▸ **Work request**:
From the data below, return all lines holding the string "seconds".
+++ Data section
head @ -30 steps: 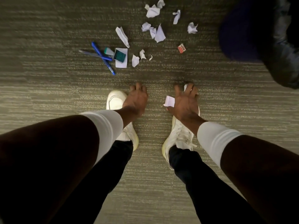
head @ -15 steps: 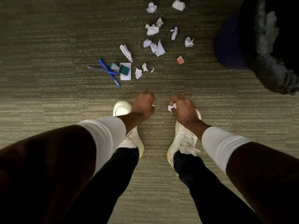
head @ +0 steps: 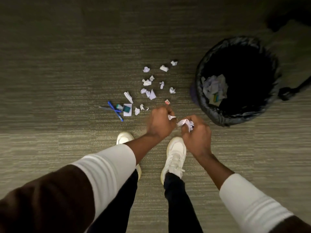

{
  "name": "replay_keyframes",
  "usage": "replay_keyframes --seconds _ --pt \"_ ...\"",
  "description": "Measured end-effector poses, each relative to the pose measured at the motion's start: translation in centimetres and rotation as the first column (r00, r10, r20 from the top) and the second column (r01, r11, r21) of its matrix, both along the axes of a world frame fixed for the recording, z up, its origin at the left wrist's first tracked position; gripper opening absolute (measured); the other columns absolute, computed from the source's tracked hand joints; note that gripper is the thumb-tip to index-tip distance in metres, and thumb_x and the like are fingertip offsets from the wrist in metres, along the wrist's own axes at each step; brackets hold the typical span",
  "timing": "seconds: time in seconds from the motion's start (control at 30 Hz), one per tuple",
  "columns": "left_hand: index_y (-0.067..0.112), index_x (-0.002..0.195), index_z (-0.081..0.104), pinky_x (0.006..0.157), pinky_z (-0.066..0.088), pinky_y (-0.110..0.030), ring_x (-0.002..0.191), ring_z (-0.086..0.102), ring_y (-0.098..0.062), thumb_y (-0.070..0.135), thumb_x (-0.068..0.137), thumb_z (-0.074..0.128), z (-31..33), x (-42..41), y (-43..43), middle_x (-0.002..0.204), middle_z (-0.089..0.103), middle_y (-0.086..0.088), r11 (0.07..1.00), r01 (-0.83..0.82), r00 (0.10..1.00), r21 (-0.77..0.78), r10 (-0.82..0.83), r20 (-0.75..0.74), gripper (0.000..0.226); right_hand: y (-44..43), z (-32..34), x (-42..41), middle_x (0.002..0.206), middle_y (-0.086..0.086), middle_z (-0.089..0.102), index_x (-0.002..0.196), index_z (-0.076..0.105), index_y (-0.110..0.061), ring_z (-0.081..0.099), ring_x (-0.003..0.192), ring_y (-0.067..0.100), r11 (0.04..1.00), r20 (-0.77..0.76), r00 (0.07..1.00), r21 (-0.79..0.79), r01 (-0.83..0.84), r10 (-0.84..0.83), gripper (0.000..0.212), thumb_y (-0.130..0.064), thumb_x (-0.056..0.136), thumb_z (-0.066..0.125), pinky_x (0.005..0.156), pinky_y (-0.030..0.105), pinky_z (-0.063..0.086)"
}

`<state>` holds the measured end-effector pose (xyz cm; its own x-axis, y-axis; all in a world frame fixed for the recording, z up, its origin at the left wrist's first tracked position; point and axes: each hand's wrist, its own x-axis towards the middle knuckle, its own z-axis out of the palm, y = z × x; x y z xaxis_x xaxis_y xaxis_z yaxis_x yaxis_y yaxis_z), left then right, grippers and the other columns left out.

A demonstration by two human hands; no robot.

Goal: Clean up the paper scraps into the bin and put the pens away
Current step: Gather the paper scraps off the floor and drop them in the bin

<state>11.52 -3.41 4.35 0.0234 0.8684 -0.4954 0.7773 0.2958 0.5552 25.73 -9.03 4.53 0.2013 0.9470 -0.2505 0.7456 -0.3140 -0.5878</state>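
Note:
My left hand point(head: 159, 122) is closed on a small white paper scrap point(head: 171, 117). My right hand point(head: 197, 135) grips a crumpled paper wad point(head: 186, 123) just beside it. Both hands hover above the carpet, left of the bin point(head: 217, 115), a round bin lined with a black bag and holding crumpled paper point(head: 214, 86). Several white paper scraps point(head: 152, 95) lie scattered on the floor beyond my hands. Two blue pens point(head: 115, 111) lie crossed at the left of the scraps.
A teal object on a white square note point(head: 127, 109) and a small teal eraser point(head: 119, 106) sit beside the pens. A small red-and-white item point(head: 167, 102) lies near my left hand. My two white shoes point(head: 175, 155) stand on the grey carpet point(head: 50, 81).
Both hands closed on paper scraps near my shoes and rose from the floor toward the right. The view lifted, bringing the whole bin into sight.

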Motion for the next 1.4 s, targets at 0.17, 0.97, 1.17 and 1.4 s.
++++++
▸ **Reply**:
  "usage": "replay_keyframes --seconds _ --pt \"_ ...\"",
  "timing": "seconds: time in seconds from the motion's start (control at 30 Hz), one per tuple",

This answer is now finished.